Muere Gloria Steinem a los 92 años, una figura clave del feminismo estadounidense
Gloria Steinem, periodista, activista y una de las principales impulsoras del movimiento feminista en Estados Unidos, ha muerto a los 92 años. Su trayectoria estuvo marcada por la defensa de los derechos de las mujeres, la denuncia de la discriminación y una forma de hacer periodismo que convirtió las desigualdades laborales y sociales en asuntos de interés público.
Steinem fue mucho más que una escritora. Durante décadas ejerció como referente político y cultural para varias generaciones de mujeres, participó en campañas por la igualdad y ayudó a situar en el centro del debate cuestiones como el acceso al aborto, la violencia machista, la brecha salarial y la representación femenina en las instituciones.
Una investigación que destapó la realidad de las conejitas de Playboy
Uno de los episodios más conocidos de su carrera se produjo a comienzos de los años sesenta, cuando se infiltró en un club de Playboy haciéndose pasar por una de sus trabajadoras. El objetivo era comprobar en primera persona las condiciones laborales a las que estaban sometidas las mujeres contratadas como camareras y animadoras.
La experiencia dio lugar a un reportaje de investigación que mostró el contraste entre la imagen de lujo y libertad asociada a la marca y la realidad cotidiana de sus empleadas. Steinem describió jornadas exigentes, normas estrictas sobre la apariencia física, salarios limitados y una relación laboral profundamente desigual.

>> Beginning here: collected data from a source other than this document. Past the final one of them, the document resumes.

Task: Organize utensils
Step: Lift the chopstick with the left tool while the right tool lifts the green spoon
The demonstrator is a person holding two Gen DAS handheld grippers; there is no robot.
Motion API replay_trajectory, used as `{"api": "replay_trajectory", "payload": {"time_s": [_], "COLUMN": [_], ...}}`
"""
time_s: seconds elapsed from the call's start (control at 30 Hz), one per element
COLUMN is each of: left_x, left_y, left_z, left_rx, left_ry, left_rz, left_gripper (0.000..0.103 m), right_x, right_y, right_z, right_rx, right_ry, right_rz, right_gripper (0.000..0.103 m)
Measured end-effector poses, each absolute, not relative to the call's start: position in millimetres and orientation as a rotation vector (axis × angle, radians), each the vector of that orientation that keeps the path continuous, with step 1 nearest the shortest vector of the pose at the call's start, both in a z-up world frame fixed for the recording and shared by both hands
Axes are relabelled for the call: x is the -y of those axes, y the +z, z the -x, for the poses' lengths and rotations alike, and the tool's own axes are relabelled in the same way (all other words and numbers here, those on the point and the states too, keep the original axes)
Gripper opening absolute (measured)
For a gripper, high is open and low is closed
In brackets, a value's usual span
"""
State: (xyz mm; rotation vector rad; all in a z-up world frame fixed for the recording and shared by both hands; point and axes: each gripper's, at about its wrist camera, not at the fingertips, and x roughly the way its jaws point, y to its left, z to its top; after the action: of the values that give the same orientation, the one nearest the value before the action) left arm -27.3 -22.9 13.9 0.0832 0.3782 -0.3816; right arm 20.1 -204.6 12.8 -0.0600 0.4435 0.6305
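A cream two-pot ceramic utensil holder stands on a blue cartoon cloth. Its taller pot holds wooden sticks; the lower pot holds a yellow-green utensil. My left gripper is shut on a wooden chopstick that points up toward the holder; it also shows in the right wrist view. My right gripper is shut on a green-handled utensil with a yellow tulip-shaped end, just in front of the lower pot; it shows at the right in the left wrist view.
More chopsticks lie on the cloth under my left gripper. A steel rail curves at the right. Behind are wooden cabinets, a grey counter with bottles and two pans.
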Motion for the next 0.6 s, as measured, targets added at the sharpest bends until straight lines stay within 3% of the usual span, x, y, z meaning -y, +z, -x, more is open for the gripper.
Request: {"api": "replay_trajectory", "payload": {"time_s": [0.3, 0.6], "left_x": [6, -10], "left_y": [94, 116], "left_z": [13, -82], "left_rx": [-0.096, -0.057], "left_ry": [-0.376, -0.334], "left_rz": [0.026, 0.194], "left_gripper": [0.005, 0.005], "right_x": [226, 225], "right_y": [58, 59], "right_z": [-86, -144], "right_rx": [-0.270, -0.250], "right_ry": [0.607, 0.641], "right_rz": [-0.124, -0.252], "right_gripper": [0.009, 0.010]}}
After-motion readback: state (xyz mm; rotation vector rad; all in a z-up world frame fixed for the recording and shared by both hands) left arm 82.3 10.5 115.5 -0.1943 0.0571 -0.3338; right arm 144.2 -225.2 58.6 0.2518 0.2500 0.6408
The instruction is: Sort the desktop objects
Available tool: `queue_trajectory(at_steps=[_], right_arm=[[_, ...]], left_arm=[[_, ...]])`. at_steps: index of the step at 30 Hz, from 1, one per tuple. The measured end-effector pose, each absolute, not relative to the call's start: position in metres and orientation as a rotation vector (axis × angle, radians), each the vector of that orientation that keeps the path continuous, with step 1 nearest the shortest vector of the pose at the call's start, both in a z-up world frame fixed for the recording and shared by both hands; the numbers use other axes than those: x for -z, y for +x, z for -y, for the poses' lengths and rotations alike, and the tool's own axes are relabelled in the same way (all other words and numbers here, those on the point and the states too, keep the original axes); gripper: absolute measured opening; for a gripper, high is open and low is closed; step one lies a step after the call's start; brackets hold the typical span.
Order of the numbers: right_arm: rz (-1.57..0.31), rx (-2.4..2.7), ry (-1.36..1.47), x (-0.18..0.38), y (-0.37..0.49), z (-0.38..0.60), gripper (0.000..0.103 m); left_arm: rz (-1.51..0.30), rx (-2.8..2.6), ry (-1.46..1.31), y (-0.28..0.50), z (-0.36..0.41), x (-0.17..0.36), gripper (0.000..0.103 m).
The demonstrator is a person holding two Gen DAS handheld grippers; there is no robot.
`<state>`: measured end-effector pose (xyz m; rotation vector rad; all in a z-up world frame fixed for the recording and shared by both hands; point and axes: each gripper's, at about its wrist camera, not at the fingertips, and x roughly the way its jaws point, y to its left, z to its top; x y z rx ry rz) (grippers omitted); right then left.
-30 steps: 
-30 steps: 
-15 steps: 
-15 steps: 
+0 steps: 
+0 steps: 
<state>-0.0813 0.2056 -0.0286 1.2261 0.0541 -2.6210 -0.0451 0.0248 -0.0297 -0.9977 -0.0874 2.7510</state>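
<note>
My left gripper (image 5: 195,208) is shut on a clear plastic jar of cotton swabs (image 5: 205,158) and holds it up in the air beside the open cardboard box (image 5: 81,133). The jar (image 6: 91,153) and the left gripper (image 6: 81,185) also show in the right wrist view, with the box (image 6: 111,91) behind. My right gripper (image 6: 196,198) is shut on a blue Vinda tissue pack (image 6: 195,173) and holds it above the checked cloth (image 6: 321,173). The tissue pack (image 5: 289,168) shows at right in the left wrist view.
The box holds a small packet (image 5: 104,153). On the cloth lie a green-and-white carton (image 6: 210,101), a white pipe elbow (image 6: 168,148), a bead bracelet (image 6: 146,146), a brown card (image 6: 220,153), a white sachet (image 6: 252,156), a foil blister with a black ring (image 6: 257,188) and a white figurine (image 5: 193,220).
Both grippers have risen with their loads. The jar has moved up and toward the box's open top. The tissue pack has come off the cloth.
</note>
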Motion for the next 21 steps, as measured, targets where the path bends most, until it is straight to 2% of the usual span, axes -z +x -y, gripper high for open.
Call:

El trabajo tuvo una gran repercusión porque desmontó la idea de que aquellas mujeres disfrutaban de una posición privilegiada. La periodista puso el foco en cómo el cuerpo femenino podía convertirse en una herramienta de negocio mientras las trabajadoras quedaban expuestas a controles, sanciones y condiciones precarias.
Periodismo, activismo y poder político
Nacida en Ohio en 1934, Steinem comenzó su carrera como periodista en una época en la que las redacciones estaban dominadas por hombres y a las mujeres se les asignaban con frecuencia temas considerados secundarios. Su escritura abordó la política, la cultura y las relaciones laborales desde una perspectiva crítica que no era habitual en los grandes medios.
Con el paso de los años, su actividad periodística quedó estrechamente ligada al activismo. Steinem defendió que las experiencias personales de las mujeres no debían tratarse como problemas privados, sino como el resultado de estructuras sociales y económicas que podían y debían cambiarse.
En 1972 participó en la fundación de Ms., una revista feminista que se convirtió en una plataforma de referencia para el movimiento. La publicación abordó asuntos como la maternidad, la sexualidad, la violencia y la discriminación profesional, y ofreció espacio a autoras y activistas que apenas tenían presencia en los medios convencionales.
Una voz decisiva por los derechos de las mujeres
Steinem también contribuyó a crear organizaciones destinadas a aumentar la participación femenina en la política. Entre ellas se encuentra la National Women’s Political Caucus, fundada en 1971 junto a otras dirigentes del movimiento feminista. Su propósito era impulsar candidaturas de mujeres y reclamar leyes contra la discriminación.
Su actividad se desarrolló en numerosos frentes. Apoyó la aprobación de la Enmienda de Igualdad de Derechos, defendió el derecho al aborto y denunció la violencia sexual y doméstica. También criticó el racismo, la desigualdad económica y las barreras que afectaban de manera especial a las mujeres pertenecientes a minorías.
A lo largo de su carrera recibió reconocimientos y, al mismo tiempo, críticas. Sus detractores cuestionaron su influencia política y algunas de sus posiciones, mientras que parte del movimiento feminista debatió sobre la representación de las mujeres negras, las lesbianas y las trabajadoras con menos recursos dentro de las organizaciones más visibles.
Un legado que trasciende a una generación
La importancia de Gloria Steinem reside tanto en sus campañas como en su capacidad para convertir el feminismo en una conversación pública de alcance nacional. Su trabajo ayudó a que millones de mujeres identificaran como problemas colectivos situaciones que durante años se habían considerado inevitables o exclusivamente personales.
Su figura también refleja las tensiones de un movimiento amplio y diverso. El feminismo estadounidense ha evolucionado desde los años setenta y ha incorporado nuevas reivindicaciones relacionadas con la identidad, la raza, la orientación sexual, la discapacidad y la precariedad laboral. Steinem fue una de sus voces más reconocibles, aunque no la única.
Con su muerte desaparece una protagonista central de la historia social y política de Estados Unidos. Queda una obra construida a través del periodismo, la organización colectiva y la denuncia de los abusos de poder. Su investigación en el club de Playboy, convertida en símbolo de una época, resume una de sus principales convicciones: las desigualdades que se ocultan en la vida cotidiana también merecen ser investigadas y combatidas.